*PROBLEM STATEMENT*.
Only the lines below from the one containing "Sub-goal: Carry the" through the one containing "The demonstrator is" belong in the answer, set down exactly, with the pictures left out.

---+---

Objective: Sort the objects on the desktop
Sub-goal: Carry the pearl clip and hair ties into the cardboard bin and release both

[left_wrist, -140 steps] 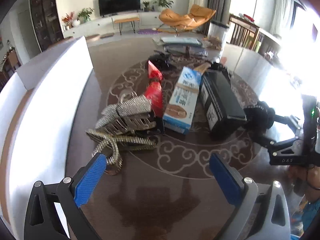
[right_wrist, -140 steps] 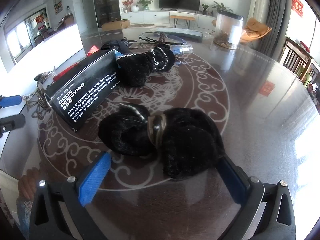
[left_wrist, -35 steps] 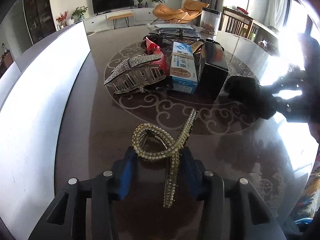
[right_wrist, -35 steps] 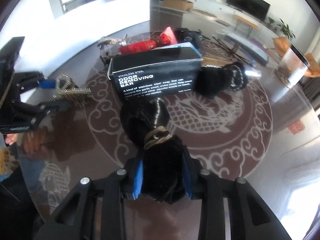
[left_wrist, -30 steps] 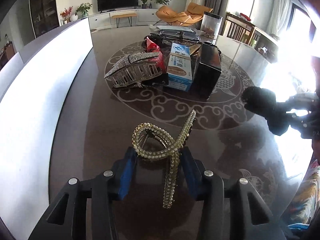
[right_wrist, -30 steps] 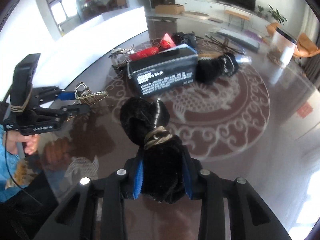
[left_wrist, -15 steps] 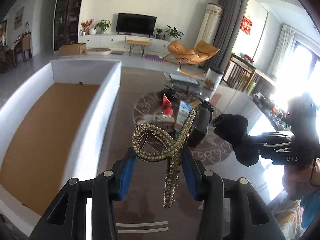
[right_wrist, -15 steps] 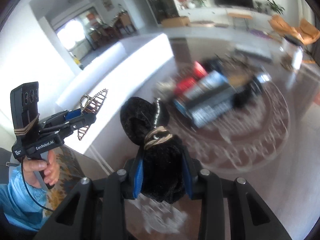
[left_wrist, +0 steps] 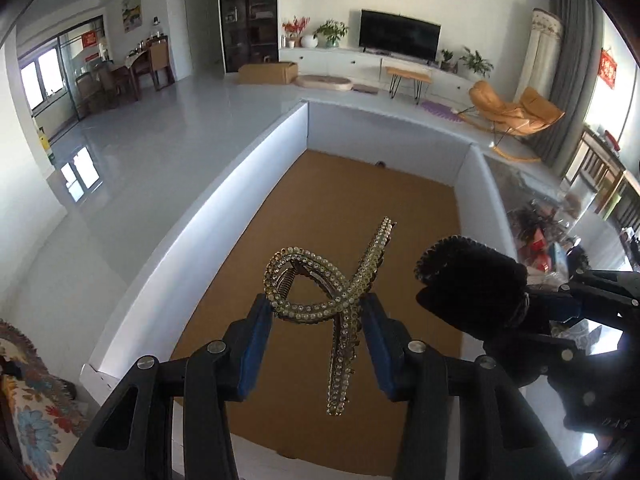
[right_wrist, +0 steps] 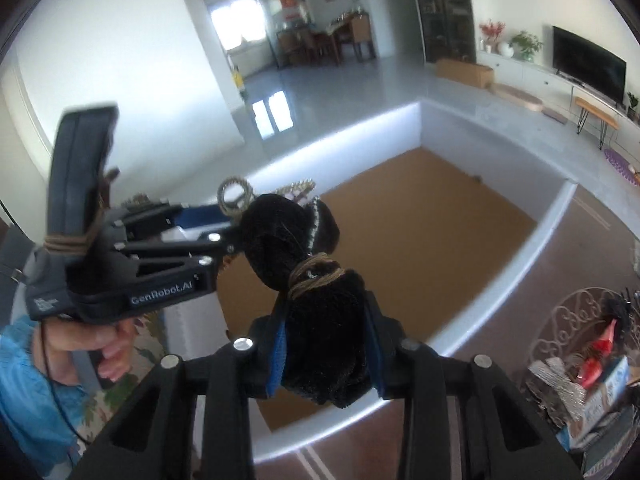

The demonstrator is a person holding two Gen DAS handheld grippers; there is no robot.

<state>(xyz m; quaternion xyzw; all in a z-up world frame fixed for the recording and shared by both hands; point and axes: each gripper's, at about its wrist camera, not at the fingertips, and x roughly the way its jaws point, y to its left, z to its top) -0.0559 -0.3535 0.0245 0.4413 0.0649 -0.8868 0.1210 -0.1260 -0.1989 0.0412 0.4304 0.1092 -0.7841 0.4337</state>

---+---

*RESULT OF THIS TASK*.
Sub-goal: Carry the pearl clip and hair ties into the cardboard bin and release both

[left_wrist, -140 steps] 
[right_wrist, -140 steps] 
[left_wrist, -35 steps] 
[right_wrist, -35 steps] 
[left_wrist, -30 steps] 
[right_wrist, -30 steps] 
[left_wrist, -15 steps] 
[right_wrist, -15 steps] 
[left_wrist, +0 steps] 
[right_wrist, +0 steps] 

The demonstrator is a person holding two Gen DAS handheld grippers; there is no robot.

Nothing else belongs in this answer.